Congratulations on 35 years of excellent journalism. We started married life as you started your paper. My husband had always read The Telegraph and I The Guardian, as this was unlikely to contribute to peace and harmony in our household we agreed to try The Independent.

What a splendid time to start a new newspaper, we have taken it ever since.

Margaret Mountford

Wilmslow

Missed opportunities

While the government have been lauded and applauded for the Covid-19 vaccine roll out, who is actually responsible for it?

Johnson and Co, of course, were quick to cynically take credit for it.
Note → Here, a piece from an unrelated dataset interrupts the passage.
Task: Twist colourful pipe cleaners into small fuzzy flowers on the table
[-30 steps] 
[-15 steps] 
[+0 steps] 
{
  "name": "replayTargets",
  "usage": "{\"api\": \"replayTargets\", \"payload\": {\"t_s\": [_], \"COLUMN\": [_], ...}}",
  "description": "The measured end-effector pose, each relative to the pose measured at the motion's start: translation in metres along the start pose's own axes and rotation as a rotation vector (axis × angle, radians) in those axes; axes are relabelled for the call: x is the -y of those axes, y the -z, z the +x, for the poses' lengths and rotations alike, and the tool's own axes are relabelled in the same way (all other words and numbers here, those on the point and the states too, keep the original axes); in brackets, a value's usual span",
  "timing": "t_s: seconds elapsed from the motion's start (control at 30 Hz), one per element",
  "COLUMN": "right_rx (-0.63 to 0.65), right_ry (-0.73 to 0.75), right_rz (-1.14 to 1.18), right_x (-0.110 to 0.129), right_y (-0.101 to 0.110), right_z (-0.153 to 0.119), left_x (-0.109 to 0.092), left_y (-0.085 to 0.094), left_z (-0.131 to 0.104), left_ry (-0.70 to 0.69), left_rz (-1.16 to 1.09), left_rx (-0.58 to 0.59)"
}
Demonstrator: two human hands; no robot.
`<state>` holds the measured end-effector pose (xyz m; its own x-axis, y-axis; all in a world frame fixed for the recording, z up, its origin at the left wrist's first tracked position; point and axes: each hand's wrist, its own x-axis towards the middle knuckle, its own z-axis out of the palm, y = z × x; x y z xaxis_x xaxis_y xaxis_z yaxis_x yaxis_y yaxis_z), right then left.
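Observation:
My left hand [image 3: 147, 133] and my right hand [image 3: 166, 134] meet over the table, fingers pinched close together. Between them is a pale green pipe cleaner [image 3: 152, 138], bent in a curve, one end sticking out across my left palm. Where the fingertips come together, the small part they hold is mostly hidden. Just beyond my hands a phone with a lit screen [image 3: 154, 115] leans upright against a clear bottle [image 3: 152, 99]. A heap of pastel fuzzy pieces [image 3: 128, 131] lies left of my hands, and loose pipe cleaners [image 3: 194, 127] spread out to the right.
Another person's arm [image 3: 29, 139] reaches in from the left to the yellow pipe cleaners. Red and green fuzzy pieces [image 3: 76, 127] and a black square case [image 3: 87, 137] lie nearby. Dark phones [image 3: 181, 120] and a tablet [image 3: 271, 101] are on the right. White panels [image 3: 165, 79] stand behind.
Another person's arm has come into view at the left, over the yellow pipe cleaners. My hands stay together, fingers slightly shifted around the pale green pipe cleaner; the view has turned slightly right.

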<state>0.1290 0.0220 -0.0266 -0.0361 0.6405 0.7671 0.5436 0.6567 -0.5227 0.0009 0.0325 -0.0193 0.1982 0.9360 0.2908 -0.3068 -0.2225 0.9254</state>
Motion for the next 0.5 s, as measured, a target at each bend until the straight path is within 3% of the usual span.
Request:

Indeed according to the recently published MP's report its acknowledged success is cited as a mitigating factor which somehow counterbalances their initially appallingly shambolic response to the pandemic.

The fact that Oxford University in collaboration with AstraZeneca happened to be the first people to develop a vaccine was a remarkable stroke of luck as far as the British Tory government were concerned – taking every possible opportunity to remind the general public of it with tedious regularity.

Linda Evans

London

The government has been shown to have been too slow to act at every stage of the Covid-19 pandemic and they fail to learn lessons from either British or international experience. Daily cases of Covid have passed 40,000.